Maria Toor Pakay teve sorte. Hoje é líder no ranking de squash paquistanês e é a 91.a na classificação mundial. O pai não compactuou com as leis severas do país e, encandeado pelos holofotes das cadeias de televisão de todo o mundo, repete incansável o sacrifício que fez pelo seu rebento de 18 anos. "Ela era diferente, percebi isso desde o início e não queria que o seu talento fosse desperdiçado. Se a tivesse mantido na vila, tudo o que ela poderia fazer eram trabalhos domésticos", dizia Wazir de turbante na cabeça, que contrastava com o lenço bem ocidental da filha. "Se as pessoas pegassem em raquetes, em vez de pegarem em armas, talvez a paz no mundo fosse possível", continuou, convicto e sem medo de represálias.

"Quando era mais pequena, se alguém me gritasse, eu batia--lhe. Especialmente aos rapazes, queria que eles me obedecessem a toda a hora", diz Maria, muito séria, "talvez o gosto pelo squash venha daí". "Tenho um pai maravilhoso, com uma mente muito aberta. As raparigas no Paquistão não têm futuro, passam a vida enclausuradas entre quatro paredes. A capacidade de fazerem grandes coisas, fica destruída.
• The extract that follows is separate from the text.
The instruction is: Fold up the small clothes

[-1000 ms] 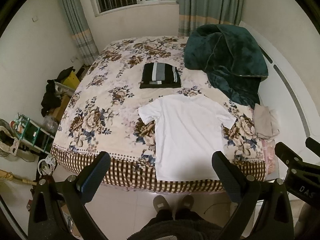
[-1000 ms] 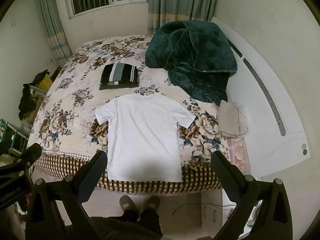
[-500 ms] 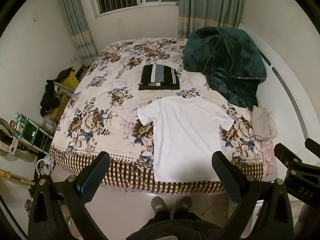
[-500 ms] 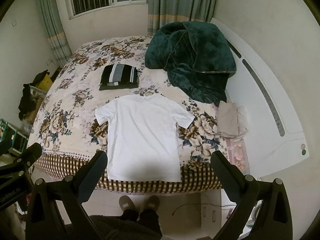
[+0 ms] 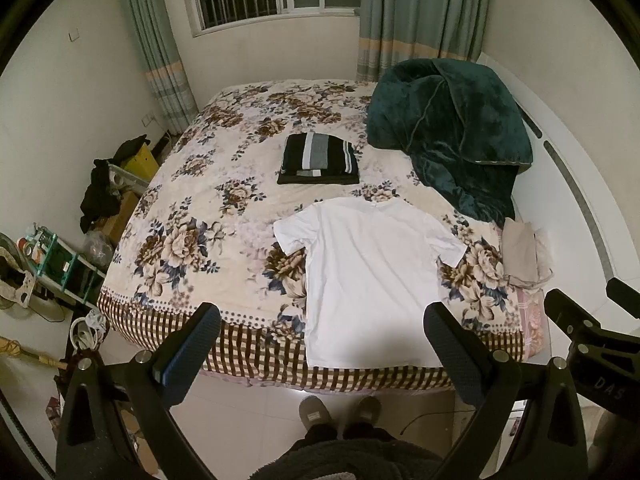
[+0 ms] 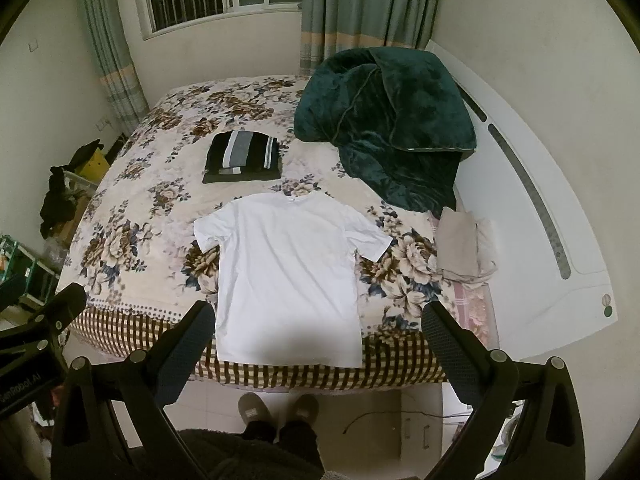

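A white T-shirt (image 5: 372,280) lies spread flat and face-down or face-up, which cannot be told, on the near part of a bed (image 5: 192,240) covered with a flowered spread; its collar points toward the window and its hem reaches the checked border at the bed's near edge, both short sleeves laid out to the sides. Beyond the collar, a little apart from it, sits a folded dark striped garment (image 5: 318,158). A heaped dark green blanket (image 5: 452,132) occupies the far right of the bed, and a folded beige cloth (image 5: 520,252) rests at the right edge, near the shirt's right sleeve but not touching it. The left hand-held gripper (image 5: 320,344) is held above the floor in front of the bed with its jaws spread wide and nothing between them; the shirt's hem appears between the fingers only in the distance. The right hand-held gripper (image 6: 316,340) is likewise spread wide and empty, held off the bed. The person's grey slippers (image 6: 276,412) stand on the tiled floor at the bed's foot.
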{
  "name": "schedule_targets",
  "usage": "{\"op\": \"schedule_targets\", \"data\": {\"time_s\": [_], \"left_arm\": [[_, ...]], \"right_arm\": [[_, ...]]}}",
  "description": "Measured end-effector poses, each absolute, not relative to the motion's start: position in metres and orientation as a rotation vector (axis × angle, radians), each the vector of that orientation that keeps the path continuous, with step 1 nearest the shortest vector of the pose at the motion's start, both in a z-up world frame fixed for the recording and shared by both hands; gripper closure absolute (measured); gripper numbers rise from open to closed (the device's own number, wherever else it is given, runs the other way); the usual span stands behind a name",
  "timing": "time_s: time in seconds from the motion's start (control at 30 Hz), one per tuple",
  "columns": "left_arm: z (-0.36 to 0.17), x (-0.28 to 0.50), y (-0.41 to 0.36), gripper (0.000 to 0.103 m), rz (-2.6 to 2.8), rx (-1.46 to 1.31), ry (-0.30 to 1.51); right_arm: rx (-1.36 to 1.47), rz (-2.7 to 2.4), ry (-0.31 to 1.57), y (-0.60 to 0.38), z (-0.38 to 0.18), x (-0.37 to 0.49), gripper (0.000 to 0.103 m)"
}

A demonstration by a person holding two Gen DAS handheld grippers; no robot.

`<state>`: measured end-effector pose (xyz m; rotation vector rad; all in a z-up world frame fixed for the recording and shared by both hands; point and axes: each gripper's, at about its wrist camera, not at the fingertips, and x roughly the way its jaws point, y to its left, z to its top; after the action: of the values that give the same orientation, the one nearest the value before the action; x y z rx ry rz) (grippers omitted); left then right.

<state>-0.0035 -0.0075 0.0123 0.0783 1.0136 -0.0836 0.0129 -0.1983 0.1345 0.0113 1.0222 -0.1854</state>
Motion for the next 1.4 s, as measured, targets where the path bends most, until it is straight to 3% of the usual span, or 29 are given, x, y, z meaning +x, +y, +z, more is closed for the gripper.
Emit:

Por isso, já que tive oportunidade, quis ser um exemplo para as mulheres paquistanesas", explica, acrescentando com uma certeza irrevogável que é a "melhor jogadora de squash do mundo".
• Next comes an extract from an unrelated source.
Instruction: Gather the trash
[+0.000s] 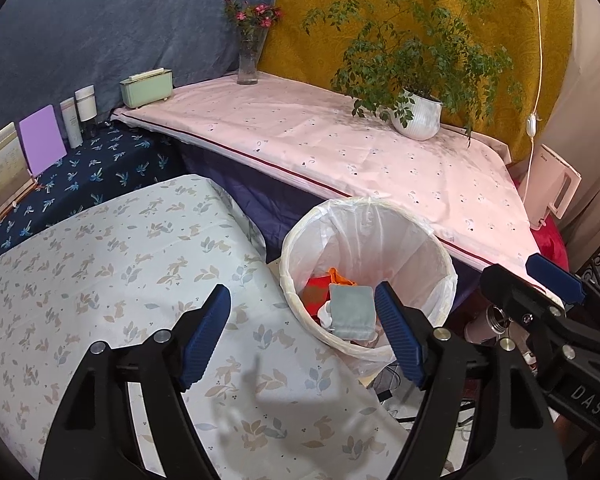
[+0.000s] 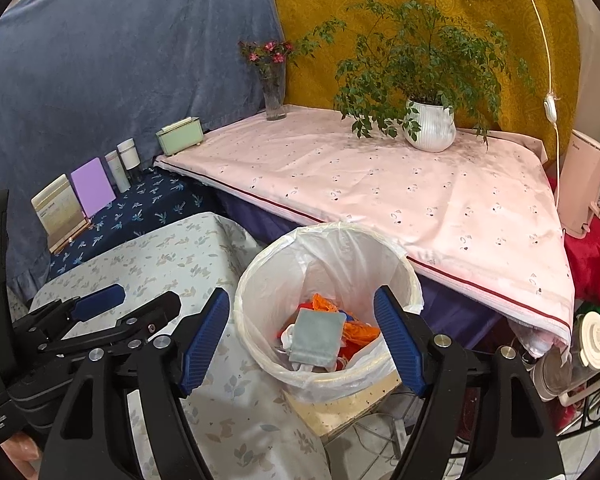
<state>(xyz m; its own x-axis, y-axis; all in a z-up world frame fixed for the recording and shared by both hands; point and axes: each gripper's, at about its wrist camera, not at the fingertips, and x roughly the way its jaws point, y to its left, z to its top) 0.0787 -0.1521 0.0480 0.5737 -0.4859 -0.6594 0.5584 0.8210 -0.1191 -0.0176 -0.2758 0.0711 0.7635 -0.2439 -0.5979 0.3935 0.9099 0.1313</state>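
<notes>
Both tongs agape, empty, above bin.

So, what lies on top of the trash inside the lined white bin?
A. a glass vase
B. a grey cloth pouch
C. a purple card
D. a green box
B: a grey cloth pouch lies on top of orange and red scraps inside the bin; both grippers, left and right, are open and hold nothing.
</notes>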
Maria começou a jogar aos 12 anos, altura em que usava o cabelo cortado à rapaz para poder ser confundida com um deles, e Wazir, o pai, decidiu mudar de cidade para lhe dar um futuro melhor. Mudaram--se para a capital da região, Peshawar. Um mês depois Maria foi campeã de sub 13, e nos anos seguinte campeã de sub 15 e sub 17.
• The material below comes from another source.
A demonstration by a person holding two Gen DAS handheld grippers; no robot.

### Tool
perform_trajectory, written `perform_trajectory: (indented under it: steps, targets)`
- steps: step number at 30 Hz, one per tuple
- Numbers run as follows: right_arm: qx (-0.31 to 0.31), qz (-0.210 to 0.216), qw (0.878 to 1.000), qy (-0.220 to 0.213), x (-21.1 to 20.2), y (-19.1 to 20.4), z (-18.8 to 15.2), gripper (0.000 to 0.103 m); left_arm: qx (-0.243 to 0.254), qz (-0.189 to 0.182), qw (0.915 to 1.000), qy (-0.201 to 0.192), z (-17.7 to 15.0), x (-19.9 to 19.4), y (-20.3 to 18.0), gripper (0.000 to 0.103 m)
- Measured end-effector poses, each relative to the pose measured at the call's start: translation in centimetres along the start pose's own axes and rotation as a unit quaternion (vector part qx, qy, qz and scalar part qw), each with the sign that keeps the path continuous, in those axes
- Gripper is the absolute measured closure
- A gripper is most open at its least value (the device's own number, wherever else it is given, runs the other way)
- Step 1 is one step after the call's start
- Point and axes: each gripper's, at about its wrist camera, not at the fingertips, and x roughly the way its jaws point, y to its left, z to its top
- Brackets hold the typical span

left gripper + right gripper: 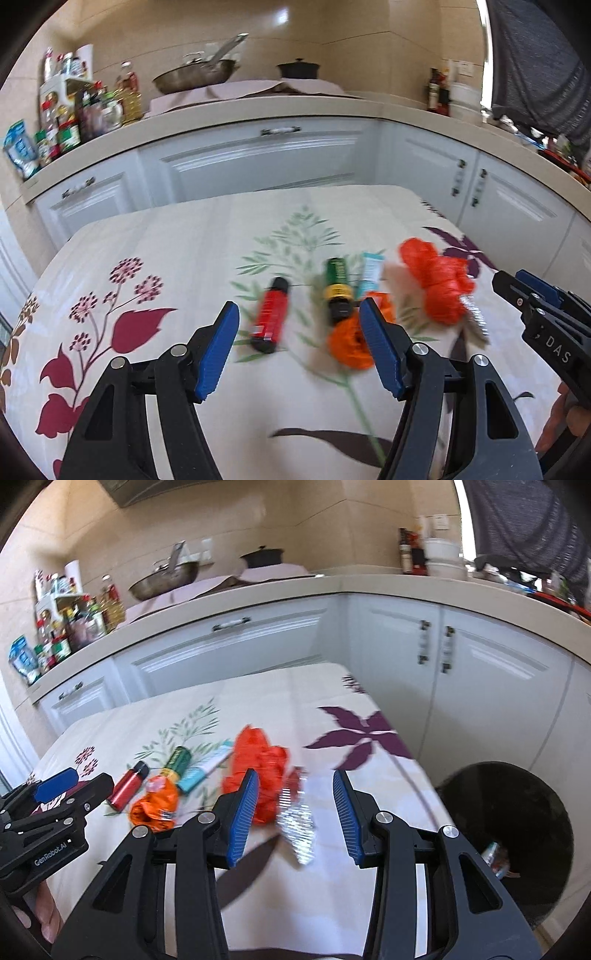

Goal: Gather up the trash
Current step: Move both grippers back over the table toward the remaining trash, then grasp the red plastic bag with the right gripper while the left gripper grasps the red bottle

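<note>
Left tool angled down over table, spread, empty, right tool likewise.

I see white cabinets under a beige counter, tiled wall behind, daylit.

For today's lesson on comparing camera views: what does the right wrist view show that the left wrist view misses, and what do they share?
Only the right wrist view: a black bin beside the table, with some rubbish already inside.

Only the left wrist view: the dark red flower print on the near left of the tablecloth.

Both: the red lighter, green tube, orange wrapper, red bag, foil wrapper, and both hand-held grippers, left and right, open and empty.
</note>
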Motion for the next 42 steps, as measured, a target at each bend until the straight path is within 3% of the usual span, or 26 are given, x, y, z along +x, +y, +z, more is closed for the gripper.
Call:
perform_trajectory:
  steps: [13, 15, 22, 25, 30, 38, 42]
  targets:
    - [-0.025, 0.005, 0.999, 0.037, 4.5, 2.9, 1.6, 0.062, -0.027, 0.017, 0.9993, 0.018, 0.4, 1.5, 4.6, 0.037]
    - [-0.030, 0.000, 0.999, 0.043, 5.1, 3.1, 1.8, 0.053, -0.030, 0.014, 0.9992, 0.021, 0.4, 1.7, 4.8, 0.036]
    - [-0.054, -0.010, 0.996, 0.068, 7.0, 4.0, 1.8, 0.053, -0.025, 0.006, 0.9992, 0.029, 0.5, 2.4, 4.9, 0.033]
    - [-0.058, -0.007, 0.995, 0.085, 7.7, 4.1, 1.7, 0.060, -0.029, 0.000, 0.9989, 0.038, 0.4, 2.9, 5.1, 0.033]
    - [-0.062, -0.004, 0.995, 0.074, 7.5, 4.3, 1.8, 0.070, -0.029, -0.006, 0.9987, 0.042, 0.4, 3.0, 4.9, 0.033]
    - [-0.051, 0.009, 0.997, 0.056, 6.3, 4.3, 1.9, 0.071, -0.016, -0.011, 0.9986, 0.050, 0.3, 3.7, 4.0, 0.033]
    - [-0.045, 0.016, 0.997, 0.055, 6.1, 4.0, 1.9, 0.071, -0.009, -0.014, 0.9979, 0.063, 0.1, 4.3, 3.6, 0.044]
Nem tudo tem sido fácil para a jovem paquistanesa. A falta de recursos e patrocínios complica bastante a progressão na carreira, mas Maria não está preocupada, afinal está entre as 100 primeiras do mundo. "Sempre acreditei que podia ser imbatível. E desde o primeiro dia que pratiquei squash pensei ser campeã do mundo", relembrou. Campeã nacional já é, falta conquistar o mundo e ser protagonista de um filme de Hollywood. Um outro sonho para cumprir.